Problem to work on
Leave out the pictures and return every entry exactly as it appears.

Extracted records
——————
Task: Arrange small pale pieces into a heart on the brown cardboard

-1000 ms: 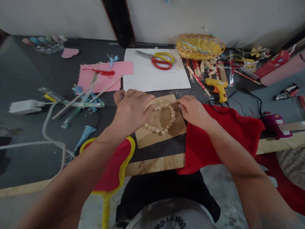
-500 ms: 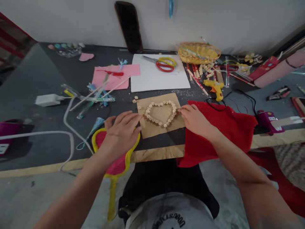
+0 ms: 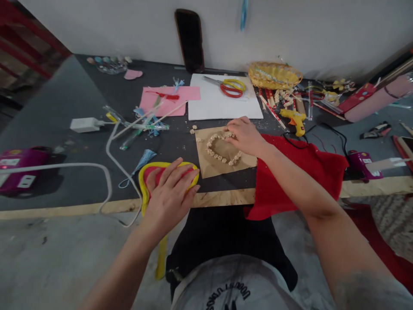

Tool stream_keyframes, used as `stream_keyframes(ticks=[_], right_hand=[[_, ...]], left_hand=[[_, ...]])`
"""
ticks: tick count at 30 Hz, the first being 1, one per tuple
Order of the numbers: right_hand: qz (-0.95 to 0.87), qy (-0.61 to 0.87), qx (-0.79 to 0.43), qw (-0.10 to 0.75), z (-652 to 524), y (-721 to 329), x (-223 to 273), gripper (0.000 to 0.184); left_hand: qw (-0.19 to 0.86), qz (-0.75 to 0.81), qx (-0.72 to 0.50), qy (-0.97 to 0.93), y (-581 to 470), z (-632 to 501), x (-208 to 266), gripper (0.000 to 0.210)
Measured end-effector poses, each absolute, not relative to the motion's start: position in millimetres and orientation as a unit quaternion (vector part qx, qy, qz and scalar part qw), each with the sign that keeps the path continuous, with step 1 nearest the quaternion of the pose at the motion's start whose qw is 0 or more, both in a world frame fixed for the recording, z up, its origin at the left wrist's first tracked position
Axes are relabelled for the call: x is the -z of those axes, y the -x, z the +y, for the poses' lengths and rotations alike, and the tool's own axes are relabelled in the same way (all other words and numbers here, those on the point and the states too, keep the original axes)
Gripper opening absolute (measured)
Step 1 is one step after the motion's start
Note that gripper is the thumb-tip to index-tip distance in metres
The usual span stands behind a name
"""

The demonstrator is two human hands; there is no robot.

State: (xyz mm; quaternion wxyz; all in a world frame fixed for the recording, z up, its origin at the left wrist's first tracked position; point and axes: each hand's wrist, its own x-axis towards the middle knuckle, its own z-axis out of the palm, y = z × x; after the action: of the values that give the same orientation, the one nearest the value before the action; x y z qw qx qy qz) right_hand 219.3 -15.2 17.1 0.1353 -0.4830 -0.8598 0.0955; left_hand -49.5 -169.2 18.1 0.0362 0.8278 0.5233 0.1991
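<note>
A heart-shaped outline of small pale flower pieces [image 3: 210, 150] lies on a square of brown cardboard [image 3: 209, 170] near the table's front edge. My right hand [image 3: 243, 135] reaches over its upper right side, fingers bent down onto the flowers and hiding part of the outline. To the left, my left hand [image 3: 172, 191] lies with fingers stretched out over a heart-shaped pink piece with a yellow rim [image 3: 144, 181] and a yellow handle that hangs past the edge. Under my right forearm spreads a red cloth [image 3: 300, 165].
Behind the cardboard are red-and-yellow scissors [image 3: 230, 88] on a white board [image 3: 222, 110]. A yellow glue gun [image 3: 293, 118] and a wicker basket [image 3: 274, 75] stand to the right. A white cable [image 3: 108, 172] crosses the left side, near a blue tassel [image 3: 145, 159].
My right hand has moved from the heart outline's right side up and left onto its top. My left hand has drawn back from the cardboard onto the pink heart piece. The view has shifted slightly.
</note>
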Motion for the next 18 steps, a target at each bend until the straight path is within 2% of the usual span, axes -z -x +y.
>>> stream_keyframes(ticks=[5,13,18], right_hand=[[-0.853,0.503,-0.117,0.08,-11,-208,-16,0.024],[-0.855,0.5,-0.109,0.084,-4,-208,-9,0.015],[-0.854,0.502,-0.109,0.087,-7,-207,-10,0.013]], left_hand=[[0.058,0.537,-0.209,-0.815,63,-193,-18,0.032],[0.075,0.537,-0.223,-0.81,77,-210,-4,0.033],[0.051,0.538,-0.219,-0.812,80,-213,-1,0.031]])
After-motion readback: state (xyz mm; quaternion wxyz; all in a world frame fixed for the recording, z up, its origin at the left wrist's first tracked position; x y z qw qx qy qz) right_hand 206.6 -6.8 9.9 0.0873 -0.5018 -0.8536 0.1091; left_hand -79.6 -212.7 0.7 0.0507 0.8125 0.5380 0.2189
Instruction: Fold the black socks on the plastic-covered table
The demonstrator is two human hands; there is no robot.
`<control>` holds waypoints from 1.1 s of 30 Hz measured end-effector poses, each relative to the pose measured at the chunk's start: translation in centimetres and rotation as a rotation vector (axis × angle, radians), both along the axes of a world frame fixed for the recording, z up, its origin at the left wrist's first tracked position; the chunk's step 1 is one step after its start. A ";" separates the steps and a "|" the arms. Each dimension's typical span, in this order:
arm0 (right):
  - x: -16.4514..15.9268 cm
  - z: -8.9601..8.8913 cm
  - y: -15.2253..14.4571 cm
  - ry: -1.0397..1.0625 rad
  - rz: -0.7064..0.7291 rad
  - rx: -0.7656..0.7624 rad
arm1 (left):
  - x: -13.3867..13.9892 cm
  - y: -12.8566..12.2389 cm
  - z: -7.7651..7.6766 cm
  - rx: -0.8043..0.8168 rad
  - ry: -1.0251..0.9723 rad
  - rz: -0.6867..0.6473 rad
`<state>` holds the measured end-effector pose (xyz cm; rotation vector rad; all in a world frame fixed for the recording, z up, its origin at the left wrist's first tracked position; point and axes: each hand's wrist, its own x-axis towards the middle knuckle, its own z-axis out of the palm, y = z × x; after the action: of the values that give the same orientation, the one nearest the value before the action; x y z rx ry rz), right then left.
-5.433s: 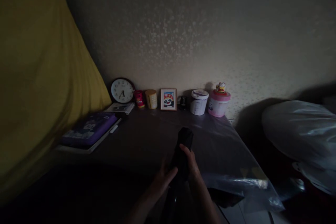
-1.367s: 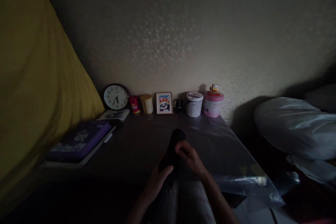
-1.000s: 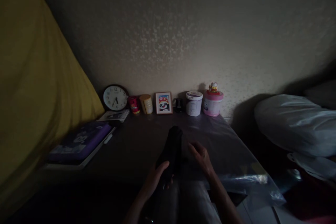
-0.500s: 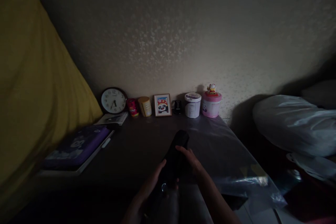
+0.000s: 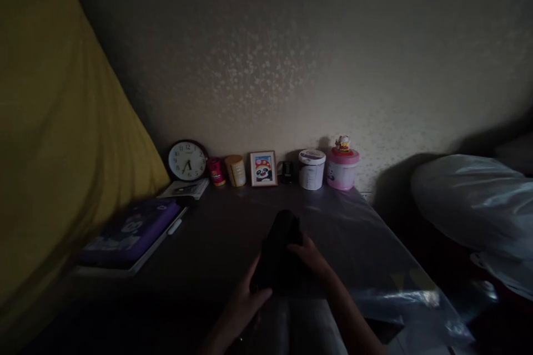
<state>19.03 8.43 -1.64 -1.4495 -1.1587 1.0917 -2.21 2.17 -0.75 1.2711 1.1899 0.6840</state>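
Note:
A black, soft-looking oblong bundle [image 5: 277,249] is held above the front of the table, tilted with its far end up and to the right. Too dark to make out its exact kind. My left hand [image 5: 249,298] grips its near left end, thumb across the near edge and fingers partly hidden along the side. On the right side my right hand [image 5: 310,258] grasps it, thumb on top and the other fingers out of sight.
Along the wall stand a clock [image 5: 187,161], a red can [image 5: 216,172], a yellow canister [image 5: 236,171], a panda picture frame [image 5: 264,168], a white tub [image 5: 311,171] and a pink tub [image 5: 342,171]. A purple case [image 5: 135,233] lies left, beside a yellow curtain [image 5: 83,122].
The bundle has turned a little and looks wider. My left thumb has shifted down to its near edge, and a shiny ring near its lower end is no longer seen.

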 end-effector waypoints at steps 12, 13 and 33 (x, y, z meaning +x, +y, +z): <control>3.4 -1.8 -1.1 -0.273 -0.104 0.255 | -2.1 -0.1 0.4 0.257 0.388 0.099; 3.4 -1.5 -1.3 -0.229 -0.129 0.261 | -1.9 -0.5 0.4 0.403 0.545 0.072; 4.1 -1.0 -2.5 0.448 -0.325 0.270 | -3.3 0.0 4.2 0.203 0.208 0.022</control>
<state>23.17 5.96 -2.63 -1.0645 -0.6916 0.9274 -5.56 2.13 3.42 1.5308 1.3301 0.7154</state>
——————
Exercise answer
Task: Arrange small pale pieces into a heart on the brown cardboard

-1000 ms: 
-500 ms: 
+0 ms: 

Tool stream_keyframes, used as `stream_keyframes(ticks=[_], right_hand=[[_, ...]], left_hand=[[_, ...]])`
"""
ticks: tick count at 30 Hz, the first being 1, one per tuple
Order of the numbers: right_hand: qz (-0.95 to 0.87), qy (-0.61 to 0.87), qx (-0.79 to 0.43), qw (-0.10 to 0.75), z (-652 to 524), y (-721 to 329), x (-223 to 273), gripper (0.000 to 0.184); left_hand: qw (-0.19 to 0.86), qz (-0.75 to 0.81), qx (-0.72 to 0.50), qy (-0.97 to 0.93), y (-581 to 470), z (-632 to 501), x (-208 to 266), gripper (0.000 to 0.210)
Measured end-effector poses, each absolute, not relative to the motion's start: position in millimetres and orientation as a unit quaternion (vector part qx, qy, qz and scalar part qw), each with the sign that keeps the path continuous, with step 1 nearest the quaternion of the pose at the motion's start whose qw is 0 or more, both in a world frame fixed for the recording, z up, its origin at the left wrist's first tracked position
Axes are relabelled for the call: x is the -z of those axes, y the -x, z the +y, for the poses' lengths and rotations alike, and the tool's own axes are relabelled in the same way (all other words and numbers here, those on the point and the states too, keep the original axes)
Gripper opening absolute (measured)
Step 1 is one step after the motion's start
Note that gripper is the thumb-tip to index-tip distance in metres
The usual span stands behind a name
"""

The demonstrator is two human hands; there is no robot.

State: (xyz mm; quaternion wxyz; all in a world frame fixed for the recording, z up, its origin at the left wrist's first tracked position; point and axes: each hand's wrist, its own x-axis towards the middle knuckle, its own z-axis out of the palm, y = z × x; after the action: of the values that give the same orientation, the one nearest the value before the action; x y z qw qx qy qz) right_hand 219.3 -15.2 17.1 0.1353 -0.4830 -0.8598 0.0955; left_hand -49.5 -169.2 18.1 0.0362 0.8278 0.5233 0.1991
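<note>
A heart-shaped outline of small pale flower pieces [image 3: 210, 150] lies on a square of brown cardboard [image 3: 209, 170] near the table's front edge. My right hand [image 3: 243, 135] reaches over its upper right side, fingers bent down onto the flowers and hiding part of the outline. To the left, my left hand [image 3: 172, 191] lies with fingers stretched out over a heart-shaped pink piece with a yellow rim [image 3: 144, 181] and a yellow handle that hangs past the edge. Under my right forearm spreads a red cloth [image 3: 300, 165].
Behind the cardboard are red-and-yellow scissors [image 3: 230, 88] on a white board [image 3: 222, 110]. A yellow glue gun [image 3: 293, 118] and a wicker basket [image 3: 274, 75] stand to the right. A white cable [image 3: 108, 172] crosses the left side, near a blue tassel [image 3: 145, 159].
My right hand has moved from the heart outline's right side up and left onto its top. My left hand has drawn back from the cardboard onto the pink heart piece. The view has shifted slightly.
</note>
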Motion for the next 18 steps, a target at each bend until the straight path is within 2% of the usual span, axes -z -x +y.
>>> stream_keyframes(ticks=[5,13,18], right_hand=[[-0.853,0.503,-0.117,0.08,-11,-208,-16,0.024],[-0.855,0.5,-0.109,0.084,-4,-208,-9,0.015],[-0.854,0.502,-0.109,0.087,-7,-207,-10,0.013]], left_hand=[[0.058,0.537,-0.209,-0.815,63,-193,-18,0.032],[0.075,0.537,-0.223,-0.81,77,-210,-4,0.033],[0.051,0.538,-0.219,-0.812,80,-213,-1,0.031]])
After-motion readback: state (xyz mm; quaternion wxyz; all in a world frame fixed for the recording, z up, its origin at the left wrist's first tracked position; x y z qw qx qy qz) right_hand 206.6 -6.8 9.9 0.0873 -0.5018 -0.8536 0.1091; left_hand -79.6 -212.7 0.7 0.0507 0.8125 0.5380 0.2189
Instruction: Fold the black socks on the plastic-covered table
The demonstrator is two human hands; there is no robot.
`<control>` holds waypoints from 1.1 s of 30 Hz measured end-effector poses, each relative to the pose measured at the chunk's start: translation in centimetres and rotation as a rotation vector (axis × angle, radians), both along the axes of a world frame fixed for the recording, z up, its origin at the left wrist's first tracked position; the chunk's step 1 is one step after its start. A ";" separates the steps and a "|" the arms. Each dimension's typical span, in this order:
arm0 (right):
  - x: -16.4514..15.9268 cm
  - z: -8.9601..8.8913 cm
  - y: -15.2253..14.4571 cm
  - ry: -1.0397..1.0625 rad
  - rz: -0.7064..0.7291 rad
  - rx: -0.7656..0.7624 rad
arm1 (left):
  - x: -13.3867..13.9892 cm
  - y: -12.8566..12.2389 cm
  - z: -7.7651..7.6766 cm
  - rx: -0.8043..0.8168 rad
  - ry: -1.0251..0.9723 rad
  - rz: -0.6867..0.6473 rad
`<state>` holds the measured end-effector pose (xyz cm; rotation vector rad; all in a world frame fixed for the recording, z up, its origin at the left wrist's first tracked position; point and axes: each hand's wrist, its own x-axis towards the middle knuckle, its own z-axis out of the palm, y = z × x; after the action: of the values that give the same orientation, the one nearest the value before the action; x y z rx ry rz), right then left.
-5.433s: 
-1.367s: 
-1.000s: 
-0.500s: 
+0.000s: 
<state>19.03 8.43 -1.64 -1.4495 -1.1587 1.0917 -2.21 2.17 -0.75 1.2711 1.1899 0.6840</state>
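Note:
A black, soft-looking oblong bundle [image 5: 277,249] is held above the front of the table, tilted with its far end up and to the right. Too dark to make out its exact kind. My left hand [image 5: 249,298] grips its near left end, thumb across the near edge and fingers partly hidden along the side. On the right side my right hand [image 5: 310,258] grasps it, thumb on top and the other fingers out of sight.
Along the wall stand a clock [image 5: 187,161], a red can [image 5: 216,172], a yellow canister [image 5: 236,171], a panda picture frame [image 5: 264,168], a white tub [image 5: 311,171] and a pink tub [image 5: 342,171]. A purple case [image 5: 135,233] lies left, beside a yellow curtain [image 5: 83,122].
The bundle has turned a little and looks wider. My left thumb has shifted down to its near edge, and a shiny ring near its lower end is no longer seen.
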
 end-effector waypoints at steps 12, 13 and 33 (x, y, z meaning +x, +y, +z): <control>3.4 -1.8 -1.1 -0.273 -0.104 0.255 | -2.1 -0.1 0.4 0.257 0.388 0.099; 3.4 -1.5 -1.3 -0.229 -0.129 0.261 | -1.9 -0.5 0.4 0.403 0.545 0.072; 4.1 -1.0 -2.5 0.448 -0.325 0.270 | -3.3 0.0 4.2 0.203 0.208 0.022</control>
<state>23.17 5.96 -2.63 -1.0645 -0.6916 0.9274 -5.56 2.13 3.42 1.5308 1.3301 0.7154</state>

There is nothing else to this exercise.